Liputan6.com, New Delhi - Sebuah studi ilmiah menyebutkan bahwa polusi udara di India telah menewaskan sekitar 1,24 juta jiwa sepanjang 2017, atau 12,5 persen dari total kematian yang tercatat pada tahun itu.
Penelitian yang dipublikasikan dalam jurnal Lancet Planetary Health pada Kamis 6 Desember 2018, menyebutkan sekitar 51 persen penduduk yang meninggal karena polusi udara, diketahui berusia lebih muda dari 70 tahun.
Secara total, sebagaimana dikutip dari Al Jazeera pada Jumat (7/12/2018), sekitar 670.000 orang meninggal akibat polusi udara di lingkungan yang lebih luas, dan 480.000 lainnya terjebak polusi rumah tangga terkait dengan penggunaan bahan bakar padat untuk memasak.
Advertisement
Baca Juga
Ibu kota India, New Delhi, paling terpapar partikel kecil, yang dikenal sebagai PM2.5, yang dapat mencapai jauh ke dalam paru-paru dan menyebabkan masalah kesehatan utama, kata studi tersebut.
Beberapa negara bagian di India Utara --yang lebih dekat ke New Delhi-- memiliki risiko yang hampir sama buruknya.
Studi tersebut juga mengatakan bahwa harapan hidup rata-rata di India pada 2017, akan lebih tinggi 1,7 tahun jika kualitas udara berada pada tingkat yang sehat.
Ini tidak sesuram laporan terbaru oleh University of Chicago, yang mengatakan paparan polusi berkepanjangan mengurangi harapan hidup orang India selama lebih dari empat tahun.
"Temuan menunjukkan bahwa dampak polusi udara terhadap kematian dan harapan hidup di India mungkin lebih rendah dari perkiraan sebelumnya tetapi dampak ini masih cukup besar," kata studi itu.
Studi di atas dilakukan oleh para akademisi dan ilmuwan dari berbagai institusi di dalam dan di luar India, didanai oleh Bill & Melinda Gates Foundation, pemerintah India dan Indian Council of Medical Research.
Awal tahun ini, Organisasi Kesehatan Dunia (WHO) mengatakan India memiliki 14 kota paling tercemar di dunia.

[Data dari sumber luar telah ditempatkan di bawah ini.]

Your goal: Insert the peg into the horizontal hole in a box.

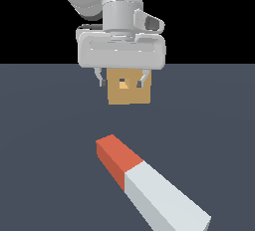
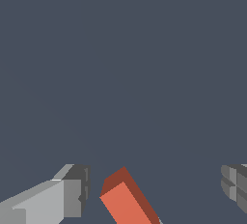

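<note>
Peg (image 1: 149, 185) lies flat on the floor (image 1: 45, 140), orange-red end toward the box (image 1: 129, 91). Gripper (image 2: 154, 189) hangs above, fingers (image 2: 72, 194) spread wide, holding nothing.

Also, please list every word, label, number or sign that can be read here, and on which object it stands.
None: no readable text on the peg, the box, the gripper or the floor; all surfaces are plain colour.
</note>
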Action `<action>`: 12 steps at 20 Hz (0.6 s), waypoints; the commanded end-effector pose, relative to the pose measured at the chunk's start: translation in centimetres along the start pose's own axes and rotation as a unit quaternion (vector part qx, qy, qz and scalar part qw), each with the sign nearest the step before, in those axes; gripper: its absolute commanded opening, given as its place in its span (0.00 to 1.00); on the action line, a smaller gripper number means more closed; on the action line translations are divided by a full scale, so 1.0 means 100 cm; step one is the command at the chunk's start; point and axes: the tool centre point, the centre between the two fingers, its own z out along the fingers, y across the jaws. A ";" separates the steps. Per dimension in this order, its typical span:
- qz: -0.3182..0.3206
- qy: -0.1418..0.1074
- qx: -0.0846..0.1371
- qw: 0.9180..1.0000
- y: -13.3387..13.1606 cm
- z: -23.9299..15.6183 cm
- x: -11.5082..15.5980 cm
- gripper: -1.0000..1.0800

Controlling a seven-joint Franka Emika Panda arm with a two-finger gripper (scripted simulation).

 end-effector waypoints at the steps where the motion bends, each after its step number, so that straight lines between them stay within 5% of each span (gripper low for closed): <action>1: 0.000 0.000 0.000 1.000 0.000 0.000 0.000 0.96; 12: -0.026 -0.001 -0.001 1.000 -0.002 0.006 -0.018 0.96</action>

Simak video pilihan berikut:
Ibu Kota India Gagal Mengatasi Polusi Udara
Kualitas udara di New Delhi --dinilai sebagai kota besar yang paling tercemar di dunia-- telah berkali-kali naik turun dari tingkat "parah" hingga "berbahaya", dalam dua bulan terakhir.
Pada Selasa 4 Desember, National Green Tribunal (NGT) --pengawas lingkungan Indi-- menjatuhkan sanksi pda pemerintah Delhi berupa denda senilai US$ 3,5 juta (setara Rp 50,6 miliar) karena gagal menegakkan aturan untuk mengurangi kabut asap.
NGT menghukum pemerintah ibu kota India itu karena kurangnya pengawasan, setelah muncul bahwa beberapa industri masih membakar sampah berbahaya di tempat terbuka.
Sanksi tersebut dijatuhkan oleh NGT setelah mendengar banyak laporan dari warga Delhi yang mengeluh tentang pabrik-pabrik yang melanggar undang-undang lingkungan, sehingga kian menyengsarakan kualitas hidup lebih dari 20 juta penduduknya.
Setiap musim dingin, Delhi terjebak kabut yang sangat ekstrem, di mana tingkat polutan udara secara rutin melampaui batas aman lebih dari 30 kali.
Delhi, yang telah menutup pembangkit listrik dan melarang truk-truk besar dari kota dalam upaya untuk mengurangi kabut asap, telah menuduh negara-negara bagian lain tidak memainkan peran mereka.
Secara khusus, Delhi telah menyalahkan pemerintah di negara bagian tetangga, Punjab dan Haryana, atas kebakaran lahan yang terjadi setiap tahunnya, di mana mengirim asap ke arah timur.